Abstract

With the growing development of the era of big data, data acquisition and analysis have become hot spots, and Python-based crawler technology is one of the most widely used tools in data analysis work at present. In this paper, we apply Python crawler key technology to acquire data of movie list and hot movies on Cat’s Eye movie network, analyze data based on Python development environment Spyder, use the Numpy system to store and process large data, Chinese Jieba word separation tool to crawl data for word separation text processing, Snownlp library to process text sentiment, and finally by the word cloud map and web dynamic map display information such as viewers’ emotional tendency and movie rating statistics, and provide decision support for users’ movie viewing.

1. Introduction

With the rapid development of web technology, the amount of web information is also growing rapidly [1, 2]. In order to better meet the personalized needs of users, various recommendation systems have emerged, which automatically establish the connection between users and information by studying their interest and preferences, thus helping users to discover their potential needs from the huge amount of information. Python is an open source, free, cross-platform interpreted high-level dynamic programming language, and its powerful functions and simplicity make it the preferred language for Internet application development.

Scholars at home and abroad have also made many contributions to the research of film rating prediction. Karl Persson collected the attribute and feature information of 3,376 Hollywood movies from the IMDB website and constructed a random forest model and a support vector machine model to predict the movie ratings. Liu Changming proposed a hybrid prediction model of movie scoring based on the machine learning algorithm and movie features and predicted movies on Douban [3, 4]. Lu Junzhi (Spark Mllib machine learning framework, 2018) built a movie score prediction model through the random forest regression algorithm, with good results.
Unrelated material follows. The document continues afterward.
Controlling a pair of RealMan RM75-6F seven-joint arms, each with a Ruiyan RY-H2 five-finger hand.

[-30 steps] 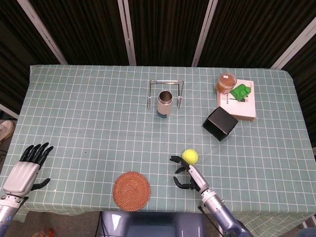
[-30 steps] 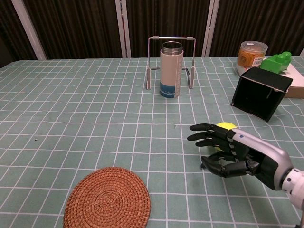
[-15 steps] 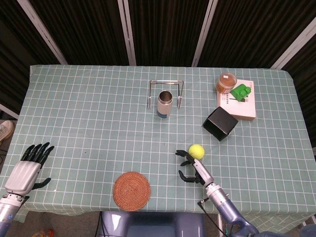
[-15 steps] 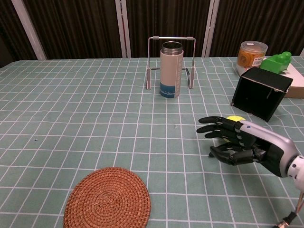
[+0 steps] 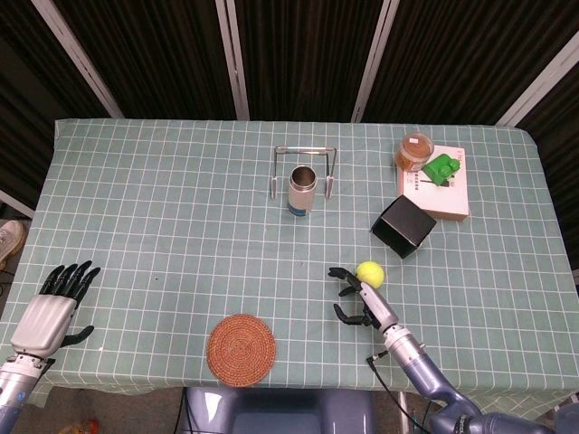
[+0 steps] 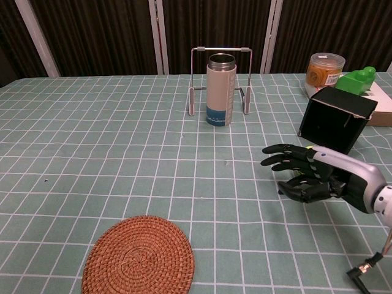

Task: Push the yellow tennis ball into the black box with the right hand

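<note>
The right hand (image 5: 358, 298) lies low over the surface (image 5: 181, 217), fingers spread and slightly curled, holding nothing; its back edge is against the near side of the yellow ball (image 5: 368, 272), or just short of it (the head view cannot settle whether they touch). In the chest view the same hand (image 6: 306, 174) hides almost all of the ball, with only a sliver of yellow above the knuckles.

The ball sits on the cloth between the hand and the black box (image 5: 404, 226), close to the box's open mouth but still outside it. The box lies tipped on its side with the opening turned toward the ball. So the push looks well under way, and what is left is the last short stretch: rolling the ball over the lip and inside.

Compared with a second ago, the ball has travelled up and to the right toward the box, and the right hand has followed behind it, the arm reaching further out. The box has not shifted.

The left hand (image 5: 50, 307) rests flat at the near left edge, fingers apart and empty, where it was before.
</note>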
In general, domestic and foreign scholars have studied the prediction of films, but the prediction of foreign film is more mature, and there is still room for improvement in domestic research on film prediction models.

In this paper, the movie data are obtained from Douban website, and a total of 91,368 movie records are crawled for movie ratings, number of ratings, number of stars, genres and tags, etc [5, 6]. The data are analyzed based on Python’s integrated development environment, using Numpy for storing and processing data, pandas for data analysis, and matplotlib, and this data analysis project is mainly composed of three parts: production and quality analysis of the movie industry, analysis of Douban rating factors, and prediction of rating models, which can be used to intuitively grasp movie-viewing orientation and quickly find preferred high-quality movies through data visualization.

2. Python-Based Movie Data Acquisition

2.1. Introduction to Python

Python is a high-level combination of interpreted, compiled, interactive, and object-oriented scripting language that is powerful, syntactically simple, and easy to maintain. It is a great language for beginners because of its highly readable design, its more distinctive syntax than other languages, and its support for a wide range of applications [7, 8].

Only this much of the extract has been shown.